Pequeno tratado sobre o retrocesso civilizacional

Há uns dias, dei por mim a questionar as virtudes da vida moderna, talvez porque o meu telefone esperto me alertou para uma reunião que esqueci, enquanto tentava carregar a bateria a cinco por cento com um cabo que só funciona em posição de yoga. Foi nesse momento de epifania – ou cansaço extremo – que decidi fazer o impensável: regredir. Comecei com uma agenda em papel, que me pareceu o equivalente existencial de plantar uma árvore. É bonita, cheira a tinta fresca e, ao contrário do calendário digital, não se apaga sozinha.

Claro que uma agenda em papel não podia andar sozinha. Repesquei as minhas canetas de tinta permanente, incluindo uma que, na faculdade, me fazia sentir o herdeiro espiritual dos profícuos escritores dos tempos pré-teclas. Enchi-as com uma cerimónia quase litúrgica, só para descobrir que a tinta tem uma vontade própria e acha que “manchar” é um verbo subvalorizado. Deixei marcas de azul pela mesa e, por um instante, considerei que retomar os hábitos digitais talvez não fosse a pior das opções. Mas haja longanimidade, diria Camilo! Ainda assim, houve algo poético naquele momento de fracasso: a escrita, afinal, é também sobre deixar marcas – mesmo que sejam das que nenhum detergente soluciona.

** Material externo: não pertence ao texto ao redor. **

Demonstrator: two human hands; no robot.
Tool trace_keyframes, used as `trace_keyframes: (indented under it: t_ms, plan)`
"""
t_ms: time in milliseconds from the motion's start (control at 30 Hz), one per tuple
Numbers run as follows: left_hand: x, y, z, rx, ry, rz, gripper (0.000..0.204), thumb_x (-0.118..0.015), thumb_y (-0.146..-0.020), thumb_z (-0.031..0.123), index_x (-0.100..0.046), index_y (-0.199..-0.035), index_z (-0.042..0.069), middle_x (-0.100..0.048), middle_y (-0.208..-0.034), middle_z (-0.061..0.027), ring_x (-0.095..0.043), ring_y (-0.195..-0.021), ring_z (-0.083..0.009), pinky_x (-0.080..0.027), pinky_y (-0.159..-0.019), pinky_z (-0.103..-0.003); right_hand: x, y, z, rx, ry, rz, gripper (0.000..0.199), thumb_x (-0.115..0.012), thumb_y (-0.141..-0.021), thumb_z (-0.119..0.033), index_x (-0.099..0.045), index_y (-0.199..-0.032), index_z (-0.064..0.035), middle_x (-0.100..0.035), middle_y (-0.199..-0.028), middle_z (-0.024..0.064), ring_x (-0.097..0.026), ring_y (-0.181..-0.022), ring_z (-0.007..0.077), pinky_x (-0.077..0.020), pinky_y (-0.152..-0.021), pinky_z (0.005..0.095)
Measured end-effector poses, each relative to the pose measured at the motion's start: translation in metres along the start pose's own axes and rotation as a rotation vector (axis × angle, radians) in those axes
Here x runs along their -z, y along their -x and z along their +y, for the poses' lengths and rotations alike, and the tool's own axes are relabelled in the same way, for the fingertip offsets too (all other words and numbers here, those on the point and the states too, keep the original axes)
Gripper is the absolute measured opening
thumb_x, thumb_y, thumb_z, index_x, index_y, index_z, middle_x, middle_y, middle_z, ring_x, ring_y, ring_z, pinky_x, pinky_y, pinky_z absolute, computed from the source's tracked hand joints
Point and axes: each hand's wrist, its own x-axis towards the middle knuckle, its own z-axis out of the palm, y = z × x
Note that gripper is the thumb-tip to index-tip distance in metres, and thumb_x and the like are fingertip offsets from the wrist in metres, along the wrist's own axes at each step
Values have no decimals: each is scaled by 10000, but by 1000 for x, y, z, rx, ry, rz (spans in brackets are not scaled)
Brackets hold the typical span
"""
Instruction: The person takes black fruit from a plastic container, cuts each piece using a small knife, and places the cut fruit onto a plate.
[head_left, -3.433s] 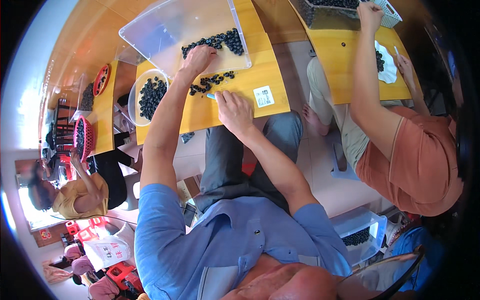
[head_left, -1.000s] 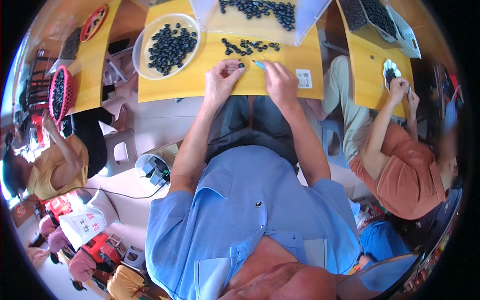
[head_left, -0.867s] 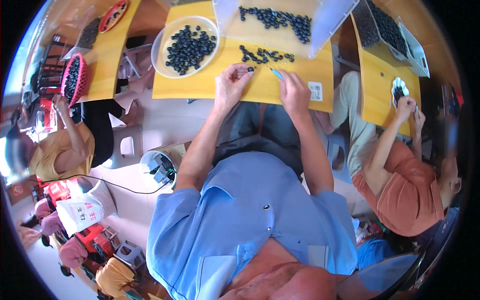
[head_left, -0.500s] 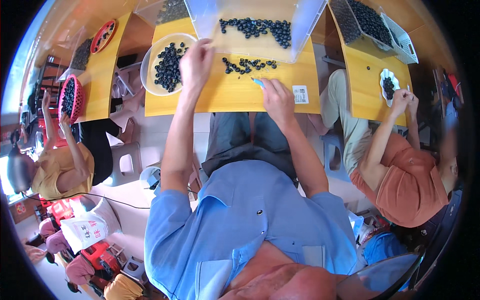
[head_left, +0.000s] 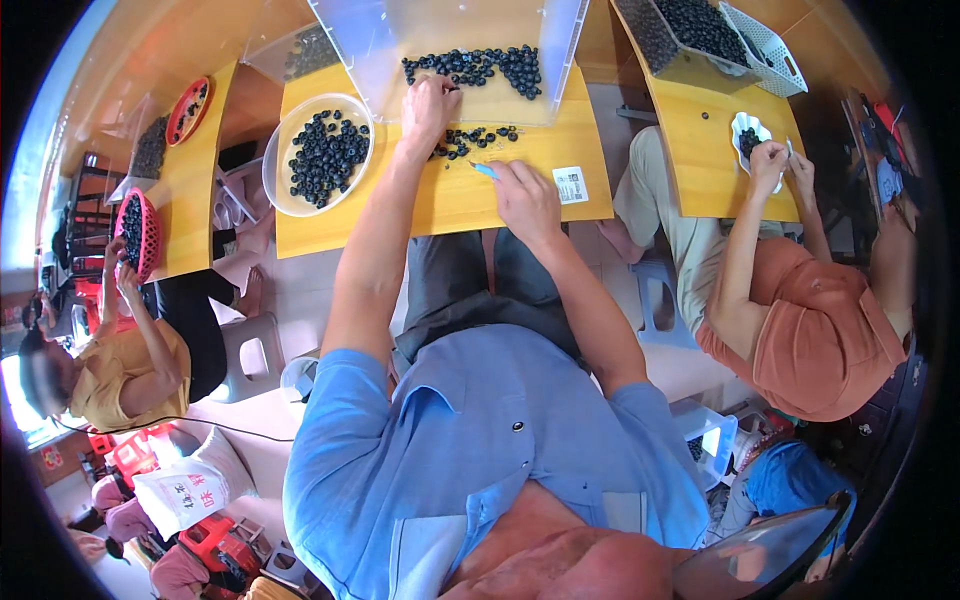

A verdadeira revolução estava, contudo, guardada para o final: recuperar o meu Nokia, um objeto que, no seu tempo, sobreviveu a quedas, cafés derramados e até à inveja dos amigos. Lembrei-me de que tinha um toque polifónico do Crazy Frog e senti um misto de nostalgia e vergonha. Liguei-o à corrente, esperei umas horas e, quando a luz verde acendeu, senti-me invencível. Não me importei com a ausência de internetes, notificações ou emojis. Ali estava eu, com um dispositivo cuja única utilidade era… telefonar. No fundo, é uma espécie de minimalismo tecnológico. Ou masoquismo ligeiro. Seja como for, aqui estou, à espera que me liguem – ou que a civilização volte a precisar de telefones indestrutíveis.